Яхонтов обошелся со своим открытием крайне бережно. Он дорожил им и ради него работал над программой. Он решился показать
Он подчинял своей главной цели все рассказы, которые читал, и они удивительно легко подчинялись.
И «Ночное происшествие», — о том, как нескладно и глупо ночного сторожа посадили между двумя закрытыми дверями сторожить магазин.
И «Огни большого города» — про деревенского старика, приехавшего к сыну в город и скандалившего с жильцами до полного ожесточения, пока милиционер на московской улице, «согласно внутренней инструкции», не отдал ему честь, «приложив к козырьку свою руку в белой перчатке». До тех пор не только жильцы, но и родной сын, официант, только насмехались над ним и разыгрывали — «довольно любовно и без злобы, но все-таки, как говорится, это, наверное, не было чем-нибудь приятным для приезжего старика, который прожил семьдесят два года и был, наверное, умнее их всех, вместе взятых». И вот, один жест незнакомого милиционера, «маленький жест почтения и вежливости, рассчитанный в свое время на генералов и баронов, произвел исключительное впечатление на нашего приезжего старика».
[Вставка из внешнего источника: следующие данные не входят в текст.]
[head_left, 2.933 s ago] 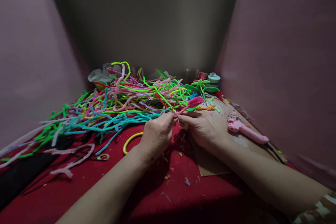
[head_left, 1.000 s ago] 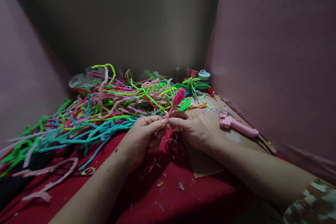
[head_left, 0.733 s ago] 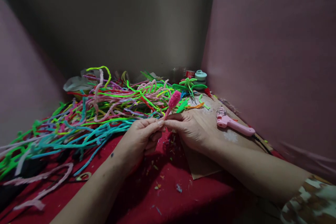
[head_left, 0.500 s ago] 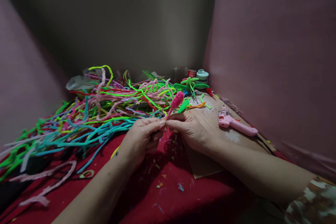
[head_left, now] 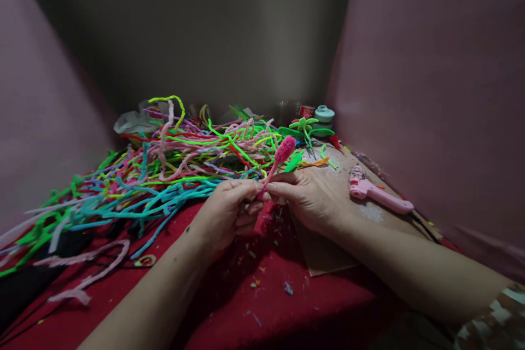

«Не знаю, — задумчиво произносил Яхонтов, — может ли быть, что такая мелочь и такой, в сущности, пустяк могли сыграть известную роль в смысле перековки характера…» — замолкал и долго смотрел в зал.
В финале Яхонтов подчеркивал идиллию — как сказку, но и как то, чему полагалось быть по справедливости: «Когда поезд тронулся, папа, стоя на площадке, отдал всем провожающим честь. И все засмеялись, и папа засмеялся и уехал к себе на родину. И там он, наверное, внесет теперь некоторую любезность в свои отношения к людям. И от этого ему в жизни станет еще более светло и приятно».